● Exercise
Take the records below and write them out again exactly.

Records from a data collection
━━━━━━━━━━

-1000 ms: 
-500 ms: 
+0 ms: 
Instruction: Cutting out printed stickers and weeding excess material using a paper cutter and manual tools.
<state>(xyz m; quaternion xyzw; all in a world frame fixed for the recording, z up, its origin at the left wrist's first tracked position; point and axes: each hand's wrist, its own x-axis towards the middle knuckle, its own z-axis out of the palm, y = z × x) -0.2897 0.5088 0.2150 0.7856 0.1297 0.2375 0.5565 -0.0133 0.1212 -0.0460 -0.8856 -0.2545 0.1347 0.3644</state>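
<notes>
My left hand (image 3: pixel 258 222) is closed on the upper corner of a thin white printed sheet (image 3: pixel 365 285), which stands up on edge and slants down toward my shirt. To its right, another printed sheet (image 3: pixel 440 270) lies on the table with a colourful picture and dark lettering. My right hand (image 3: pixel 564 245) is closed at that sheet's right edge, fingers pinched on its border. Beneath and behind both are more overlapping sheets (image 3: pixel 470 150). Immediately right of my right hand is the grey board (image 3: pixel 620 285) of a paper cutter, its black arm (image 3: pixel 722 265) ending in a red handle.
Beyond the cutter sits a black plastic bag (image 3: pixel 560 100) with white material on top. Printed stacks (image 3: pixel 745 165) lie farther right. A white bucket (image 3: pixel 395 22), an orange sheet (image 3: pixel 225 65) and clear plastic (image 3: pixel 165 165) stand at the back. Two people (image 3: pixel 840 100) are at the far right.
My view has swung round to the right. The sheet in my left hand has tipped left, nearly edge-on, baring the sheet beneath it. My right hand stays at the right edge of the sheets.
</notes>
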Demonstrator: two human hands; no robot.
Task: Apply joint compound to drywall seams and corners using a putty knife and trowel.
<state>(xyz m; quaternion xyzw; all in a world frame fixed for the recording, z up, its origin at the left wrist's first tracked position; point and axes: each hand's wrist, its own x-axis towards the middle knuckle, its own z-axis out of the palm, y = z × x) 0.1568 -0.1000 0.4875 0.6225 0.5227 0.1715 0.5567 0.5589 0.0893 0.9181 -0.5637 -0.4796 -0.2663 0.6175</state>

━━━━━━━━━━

● The answer
-1000 ms: 
-500 ms: 
+0 ms: 
Instruction: Cutting out printed stickers and weeding excess material using a paper cutter and manual tools.
<state>(xyz m; quaternion xyzw; all in a world frame fixed for the recording, z up, its origin at the left wrist's first tracked position; point and axes: each hand's wrist, its own x-axis towards the middle knuckle, its own z-axis out of the palm, y = z × x) -0.2897 0.5088 0.2150 0.7856 0.1297 0.2375 0.5565 -0.0133 0.1212 -0.0460 -0.8856 -0.2545 0.1347 0.3644</state>
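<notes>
My left hand (image 3: pixel 258 222) is closed on the upper corner of a thin white printed sheet (image 3: pixel 365 285), which stands up on edge and slants down toward my shirt. To its right, another printed sheet (image 3: pixel 440 270) lies on the table with a colourful picture and dark lettering. My right hand (image 3: pixel 564 245) is closed at that sheet's right edge, fingers pinched on its border. Beneath and behind both are more overlapping sheets (image 3: pixel 470 150). Immediately right of my right hand is the grey board (image 3: pixel 620 285) of a paper cutter, its black arm (image 3: pixel 722 265) ending in a red handle.
Beyond the cutter sits a black plastic bag (image 3: pixel 560 100) with white material on top. Printed stacks (image 3: pixel 745 165) lie farther right. A white bucket (image 3: pixel 395 22), an orange sheet (image 3: pixel 225 65) and clear plastic (image 3: pixel 165 165) stand at the back. Two people (image 3: pixel 840 100) are at the far right.
My view has swung round to the right. The sheet in my left hand has tipped left, nearly edge-on, baring the sheet beneath it. My right hand stays at the right edge of the sheets.
</notes>
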Demonstrator: two human hands; no robot.
Task: Apply joint compound to drywall seams and corners using a putty knife and trowel.
<state>(xyz m; quaternion xyzw; all in a world frame fixed for the recording, z up, its origin at the left wrist's first tracked position; point and axes: each hand's wrist, its own x-axis towards the middle knuckle, its own z-axis out of the palm, y = z × x) 0.1568 -0.1000 0.4875 0.6225 0.5227 0.1715 0.5567 0.5589 0.0893 0.9181 -0.5637 -0.4796 -0.2663 0.6175</state>

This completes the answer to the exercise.